| Problem description |
What you return should match the material below line for line, except that no image appears in it.

-*-

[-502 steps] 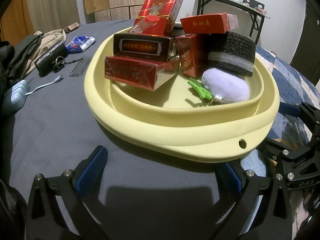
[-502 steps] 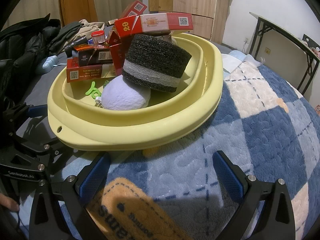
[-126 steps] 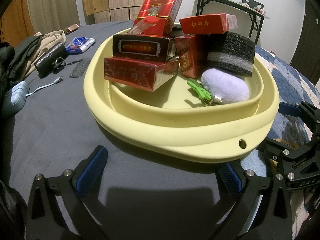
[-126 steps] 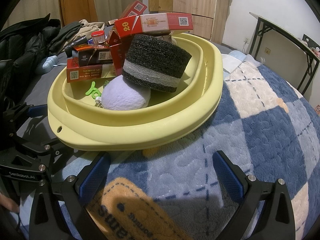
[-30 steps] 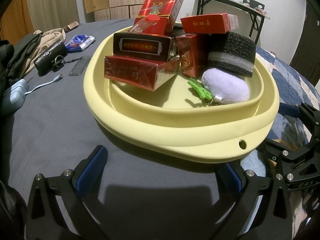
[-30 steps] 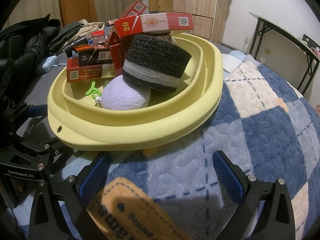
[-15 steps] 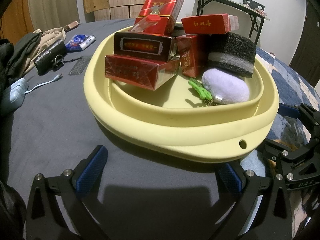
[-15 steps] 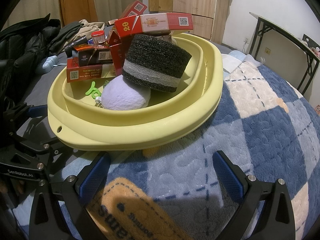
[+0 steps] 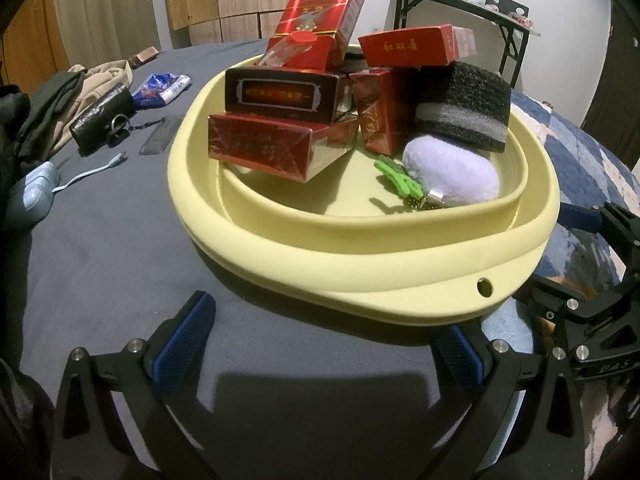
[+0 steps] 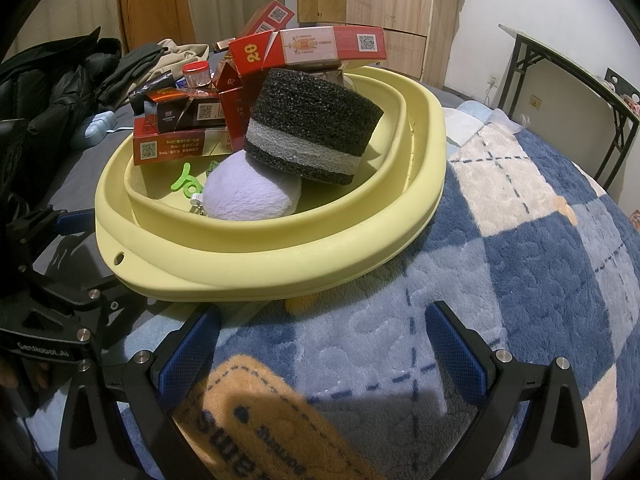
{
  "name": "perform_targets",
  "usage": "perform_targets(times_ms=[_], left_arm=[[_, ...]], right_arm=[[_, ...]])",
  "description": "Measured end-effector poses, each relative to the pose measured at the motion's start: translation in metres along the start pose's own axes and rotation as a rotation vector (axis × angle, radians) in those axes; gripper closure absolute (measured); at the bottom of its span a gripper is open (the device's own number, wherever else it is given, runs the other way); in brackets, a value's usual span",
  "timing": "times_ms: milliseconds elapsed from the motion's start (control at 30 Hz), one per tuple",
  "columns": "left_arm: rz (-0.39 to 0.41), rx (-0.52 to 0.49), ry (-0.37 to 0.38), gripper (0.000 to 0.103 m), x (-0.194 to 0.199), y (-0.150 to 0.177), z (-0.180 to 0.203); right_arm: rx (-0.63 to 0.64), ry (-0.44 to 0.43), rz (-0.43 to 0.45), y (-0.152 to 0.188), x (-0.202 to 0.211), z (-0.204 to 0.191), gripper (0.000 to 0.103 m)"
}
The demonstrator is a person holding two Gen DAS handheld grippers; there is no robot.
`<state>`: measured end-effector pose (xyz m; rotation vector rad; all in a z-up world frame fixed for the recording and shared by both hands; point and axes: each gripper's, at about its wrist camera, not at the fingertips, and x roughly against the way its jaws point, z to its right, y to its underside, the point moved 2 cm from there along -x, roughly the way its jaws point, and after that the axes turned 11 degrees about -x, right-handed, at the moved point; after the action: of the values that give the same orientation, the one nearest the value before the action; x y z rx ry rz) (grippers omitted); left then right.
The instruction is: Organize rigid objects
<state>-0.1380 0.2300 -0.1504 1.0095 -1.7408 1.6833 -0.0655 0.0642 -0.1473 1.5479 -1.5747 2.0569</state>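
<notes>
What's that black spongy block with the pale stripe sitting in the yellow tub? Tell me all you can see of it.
The foam block is a thick, coarse, porous-looking chunk, black with one light grey band through its middle. It sits tilted inside the yellow basin, near the rim, propped on the pale purple plush pouch. A long red carton lies across its top, and an upright red box stands against one side. Neither gripper touches it.

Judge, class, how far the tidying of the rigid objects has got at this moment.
Done: nothing visibly sorted; the red boxes lie heaped in the yellow basin with the black foam block and the white plush ball. In hand: nothing; the left gripper and right gripper are open, short of the rim. Left: apparently all the sorting.
</notes>
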Motion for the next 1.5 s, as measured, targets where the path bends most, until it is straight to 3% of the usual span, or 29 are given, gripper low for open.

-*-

| Reply |
[-502 steps] 
[-502 steps] 
[-126 steps] 
[-126 steps] 
[-30 steps] 
[-30 steps] 
[-15 steps] 
[-15 steps] 
[+0 steps] 
[+0 steps] 
{
  "name": "perform_targets",
  "usage": "perform_targets(times_ms=[_], left_arm=[[_, ...]], right_arm=[[_, ...]])",
  "description": "Measured end-effector poses, each relative to the pose measured at the motion's start: translation in metres along the start pose's own axes and rotation as a rotation vector (axis × angle, radians) in those axes; gripper closure absolute (measured); at the bottom of its span a gripper is open (the device's own number, wherever else it is given, runs the other way); in brackets, a value's usual span",
  "timing": "times_ms: milliseconds elapsed from the motion's start (control at 30 Hz), one per tuple",
  "columns": "left_arm: rz (-0.39 to 0.41), rx (-0.52 to 0.49), ry (-0.37 to 0.38), gripper (0.000 to 0.103 m), x (-0.194 to 0.199), y (-0.150 to 0.177), z (-0.180 to 0.203); right_arm: rx (-0.63 to 0.64), ry (-0.44 to 0.43), rz (-0.43 to 0.45), y (-0.152 to 0.188), x (-0.202 to 0.211), z (-0.204 to 0.191), gripper (0.000 to 0.103 m)"
}
The demonstrator is a person holding two Gen DAS handheld grippers; there is no robot.
`<state>`: measured end-effector pose (xyz m; rotation vector rad; all in a z-up world frame fixed for the recording and shared by both hands; point and axes: each gripper's, at about its wrist camera, not at the fingertips, and x roughly against the way its jaws point, z to its right, y to its underside, the point moved 2 cm from there along -x, roughly the way its jaws point, and after that the axes turned 11 degrees about -x, right-handed, at the moved point; after the action: of the values that give the same orientation, the one nearest the value before the action; x y z rx ry rz) (grippers omitted); left then right.
The instruction is: Organize rigid objects
<state>-0.1380 0.2300 -0.1504 1.0095 -1.7408 1.6833 -0.0655 0.0642 -0.1473 1.5479 -1.5747 2.0569</state>
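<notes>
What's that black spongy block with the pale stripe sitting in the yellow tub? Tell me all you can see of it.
The foam block is a thick, coarse, porous-looking chunk, black with one light grey band through its middle. It sits tilted inside the yellow basin, near the rim, propped on the pale purple plush pouch. A long red carton lies across its top, and an upright red box stands against one side. Neither gripper touches it.

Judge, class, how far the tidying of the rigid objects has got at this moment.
Done: nothing visibly sorted; the red boxes lie heaped in the yellow basin with the black foam block and the white plush ball. In hand: nothing; the left gripper and right gripper are open, short of the rim. Left: apparently all the sorting.
</notes>
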Motion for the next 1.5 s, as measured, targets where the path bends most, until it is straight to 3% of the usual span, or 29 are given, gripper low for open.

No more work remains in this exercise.